An exact transcription of all the data is required; the pictures are to be left out.

BEGIN INFORMATION SUPPLIED

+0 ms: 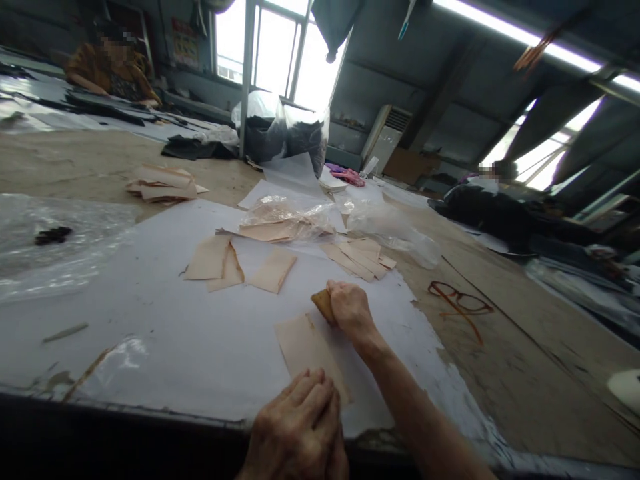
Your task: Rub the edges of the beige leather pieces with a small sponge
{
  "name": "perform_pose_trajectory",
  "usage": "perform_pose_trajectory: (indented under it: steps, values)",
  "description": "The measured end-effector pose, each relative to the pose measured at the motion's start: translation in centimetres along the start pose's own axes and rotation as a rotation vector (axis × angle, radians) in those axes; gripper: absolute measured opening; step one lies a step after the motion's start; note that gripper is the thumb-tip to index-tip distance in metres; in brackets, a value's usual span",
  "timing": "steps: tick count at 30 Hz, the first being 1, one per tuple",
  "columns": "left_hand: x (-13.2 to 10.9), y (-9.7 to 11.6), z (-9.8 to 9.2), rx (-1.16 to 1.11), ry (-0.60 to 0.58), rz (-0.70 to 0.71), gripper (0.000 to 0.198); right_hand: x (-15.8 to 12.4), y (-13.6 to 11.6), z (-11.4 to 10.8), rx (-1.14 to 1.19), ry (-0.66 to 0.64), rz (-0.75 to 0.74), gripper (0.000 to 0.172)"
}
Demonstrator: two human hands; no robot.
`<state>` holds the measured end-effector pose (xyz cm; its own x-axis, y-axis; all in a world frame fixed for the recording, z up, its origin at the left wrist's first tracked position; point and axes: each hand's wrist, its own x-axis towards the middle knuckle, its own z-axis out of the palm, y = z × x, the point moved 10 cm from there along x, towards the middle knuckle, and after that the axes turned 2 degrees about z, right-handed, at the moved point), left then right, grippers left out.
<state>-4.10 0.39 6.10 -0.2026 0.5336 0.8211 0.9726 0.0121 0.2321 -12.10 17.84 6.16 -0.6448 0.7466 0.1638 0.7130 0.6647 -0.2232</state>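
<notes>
A beige rectangular piece [306, 343] lies on the white sheet [165, 333] near the front edge of the table. My left hand [300, 423] rests at its near end, fingers bent and pressed together; anything beneath them is hidden. Just beyond the piece's far right corner, my right hand [350, 308] is closed on a small brown flat tool [324, 305]. A brownish mark shows at the piece's far end. Farther back lie a single beige piece [273, 270], two overlapping ones [207, 259] and a fanned group [357, 257].
Clear plastic [65, 260] covers the left side. More beige pieces [163, 181] lie at the back left, and others sit under a plastic bag [285, 217]. Brown glasses [460, 300] rest at right. One person [113, 67] is at back left, another [490, 200] at right.
</notes>
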Motion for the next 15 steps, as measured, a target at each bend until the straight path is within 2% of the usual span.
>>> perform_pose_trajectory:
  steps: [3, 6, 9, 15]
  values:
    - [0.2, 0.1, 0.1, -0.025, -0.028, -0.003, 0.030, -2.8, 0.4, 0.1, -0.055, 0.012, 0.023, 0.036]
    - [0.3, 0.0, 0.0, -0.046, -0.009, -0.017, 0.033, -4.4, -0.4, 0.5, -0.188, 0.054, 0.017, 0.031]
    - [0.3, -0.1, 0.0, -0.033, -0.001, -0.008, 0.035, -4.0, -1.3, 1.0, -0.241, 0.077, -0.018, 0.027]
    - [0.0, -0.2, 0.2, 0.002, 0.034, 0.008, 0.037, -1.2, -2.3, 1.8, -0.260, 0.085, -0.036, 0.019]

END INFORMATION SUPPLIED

OUTPUT OF THE TASK:
+0 ms: 
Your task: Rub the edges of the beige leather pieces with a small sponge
{
  "name": "perform_pose_trajectory",
  "usage": "perform_pose_trajectory: (indented under it: steps, values)",
  "description": "The measured end-effector pose, each relative to the pose measured at the motion's start: translation in centimetres along the start pose's own axes and rotation as a rotation vector (axis × angle, radians) in those axes; gripper: absolute measured opening; step one lies a step after the motion's start; note that gripper is the thumb-tip to index-tip distance in metres; in brackets, a value's usual span",
  "timing": "steps: tick count at 30 Hz, the first being 1, one per tuple",
  "columns": "left_hand: x (-13.2 to 10.9), y (-9.7 to 11.6), z (-9.8 to 9.2), rx (-1.16 to 1.11), ry (-0.60 to 0.58), rz (-0.70 to 0.71), gripper (0.000 to 0.198); right_hand: x (-15.8 to 12.4), y (-13.6 to 11.6), z (-11.4 to 10.8), rx (-1.14 to 1.19), ry (-0.66 to 0.64), rz (-0.75 to 0.74), gripper (0.000 to 0.172)"
}
Demonstrator: two human hands; no robot.
`<state>` holds the measured end-effector pose (xyz cm; its own x-axis, y-axis; all in a world frame fixed for the recording, z up, its origin at the left wrist's first tracked position; point and axes: each hand's wrist, its own x-axis towards the middle knuckle, its own z-axis out of the palm, y = z × x, the point moved 10 cm from there along x, towards the middle knuckle, and after that the axes turned 2 degrees about z, right-handed, at the moved point), left then right, grippers left out.
<state>-4.10 0.39 6.10 -0.2026 0.5336 0.8211 0.9726 0.0121 0.2321 -12.10 17.84 6.16 -0.6448 0.7466 0.1638 0.7130 0.6647 -0.2232</state>
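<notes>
A beige rectangular piece [306, 343] lies on the white sheet [165, 333] near the front edge of the table. My left hand [300, 423] rests at its near end, fingers bent and pressed together; anything beneath them is hidden. Just beyond the piece's far right corner, my right hand [350, 308] is closed on a small brown flat tool [324, 305]. A brownish mark shows at the piece's far end. Farther back lie a single beige piece [273, 270], two overlapping ones [207, 259] and a fanned group [357, 257].
Clear plastic [65, 260] covers the left side. More beige pieces [163, 181] lie at the back left, and others sit under a plastic bag [285, 217]. Brown glasses [460, 300] rest at right. One person [113, 67] is at back left, another [490, 200] at right.
</notes>
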Motion for the next 15 steps, as measured, a target at each bend until the straight path is within 2% of the usual span.
>>> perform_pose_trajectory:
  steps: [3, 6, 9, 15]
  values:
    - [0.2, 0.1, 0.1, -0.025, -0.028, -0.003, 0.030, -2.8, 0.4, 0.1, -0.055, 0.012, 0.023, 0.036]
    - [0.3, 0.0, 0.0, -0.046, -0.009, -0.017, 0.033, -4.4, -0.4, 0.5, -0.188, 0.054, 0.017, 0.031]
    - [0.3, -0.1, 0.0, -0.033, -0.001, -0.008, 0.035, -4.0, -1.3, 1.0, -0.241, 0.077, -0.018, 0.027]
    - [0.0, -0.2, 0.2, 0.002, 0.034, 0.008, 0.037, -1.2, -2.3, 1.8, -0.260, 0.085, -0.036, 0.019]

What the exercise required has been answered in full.